Today I’m writing a short blog to introduce Paediatric Investigation Plan (PIP) submissions to the European Medicines Agency (EMA).
What is a Paediatric Investigation Plan (PIP)?
• A PIP is a development plan aimed at ensuring that the necessary data are obtained through studies in children, to support the authorisation of a medicine for children.
• All applications for marketing authorisations for new medicines have to include the results of studies, as described in an agreed PIP, unless the medicine is exempt because of a deferral or waiver.
• This requirement also applies when a marketing authorisation holder (MAH) wants to add a new indication, pharmaceutical form or route of administration for a medicine that is already authorised.
PIP deferrals and waivers
The Paediatric Committee (PDCO) is the EMA’s scientific committee responsible for activities on medicines for children, and may grant PIP deferrals for some medicines (for example until there is enough information to demonstrate its effectiveness and safety in adults). This will mean an applicant can delay development of the medicine in children. However the PIP will still need to include details of the paediatric studies and their timelines. For more detailed information please see here: PIP deferrals.
The PDCO may also grant waivers when development of a medicine in children is not needed or is not appropriate (for example for diseases that only affect the adult population). The EMA maintains a list of class waivers for medicines not requiring a PIP submission and you can find more information here: Class waivers for PIPs.
If you need to apply for a PIP deferral or waiver, see PIPs: questions and answers.
When should I submit the application for a PIP or waiver?
According to Article 16 of the Paediatric Regulation, applications should be submitted, unless duly justified, ‘not later than upon completion of the human pharmaco-kinetic (PK) studies’, as specified in Section 5.2.3 of Part 1 of Annex 1 of Directive 2001/83/EC. Recital 10 of the Regulation states that ‘paediatric investigation plans should be submitted early during product development, in time for studies to be conducted in the paediatric population, where appropriate, before marketing authorisation applications are submitted’.
The timing of submission should not be later than the end of healthy subject or patient PK, which can coincide with the initial tolerability studies, or the initiation of the adult phase-II studies (proof-of-concept studies); it cannot be after initiation of pivotal trials or confirmatory (phase-III) trials.

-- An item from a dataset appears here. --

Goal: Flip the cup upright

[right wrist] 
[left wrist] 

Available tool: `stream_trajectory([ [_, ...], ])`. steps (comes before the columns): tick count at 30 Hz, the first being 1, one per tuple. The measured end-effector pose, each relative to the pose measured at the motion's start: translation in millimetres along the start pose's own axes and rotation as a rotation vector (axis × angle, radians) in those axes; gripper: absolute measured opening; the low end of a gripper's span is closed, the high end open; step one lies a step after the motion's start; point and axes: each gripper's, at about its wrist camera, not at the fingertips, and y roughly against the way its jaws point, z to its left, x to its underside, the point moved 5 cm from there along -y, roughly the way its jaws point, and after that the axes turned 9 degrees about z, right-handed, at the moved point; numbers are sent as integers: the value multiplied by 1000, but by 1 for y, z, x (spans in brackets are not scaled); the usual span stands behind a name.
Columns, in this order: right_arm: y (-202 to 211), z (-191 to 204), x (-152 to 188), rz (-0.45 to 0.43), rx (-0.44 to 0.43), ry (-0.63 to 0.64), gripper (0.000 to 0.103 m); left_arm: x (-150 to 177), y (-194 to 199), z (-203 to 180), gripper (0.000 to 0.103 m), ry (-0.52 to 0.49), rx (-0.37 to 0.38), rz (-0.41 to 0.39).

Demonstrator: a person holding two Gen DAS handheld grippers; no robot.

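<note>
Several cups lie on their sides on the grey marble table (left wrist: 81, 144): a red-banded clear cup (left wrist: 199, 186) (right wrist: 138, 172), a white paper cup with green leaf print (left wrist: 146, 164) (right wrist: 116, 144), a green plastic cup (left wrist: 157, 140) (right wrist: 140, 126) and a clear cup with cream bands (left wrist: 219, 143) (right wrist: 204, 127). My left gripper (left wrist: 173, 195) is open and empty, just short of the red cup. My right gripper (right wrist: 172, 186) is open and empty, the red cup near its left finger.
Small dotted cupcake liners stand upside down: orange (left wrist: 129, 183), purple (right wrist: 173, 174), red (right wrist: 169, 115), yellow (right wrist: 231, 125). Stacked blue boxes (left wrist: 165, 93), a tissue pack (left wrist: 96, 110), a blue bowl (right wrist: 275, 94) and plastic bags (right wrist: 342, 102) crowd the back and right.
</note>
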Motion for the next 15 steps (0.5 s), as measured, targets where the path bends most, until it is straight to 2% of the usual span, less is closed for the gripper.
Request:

Applicants are welcome to submit their PIP applications during or even before initial PK studies in adults.
The EMA published submission deadlines, together with forms and templates, can be found here.
See our next blog, Paediatric Investigation Plans (PIPs) in the UK, for detail on how UK PIPs are handled by the Medicines and Healthcare Products Regulatory Agency (MHRA) following Brexit.
While the information in this article is considered to be true and correct at the date of publication, changes in guidance and/or experience may impact on the accuracy of the information. Please refer to the relevant guidance for the latest information.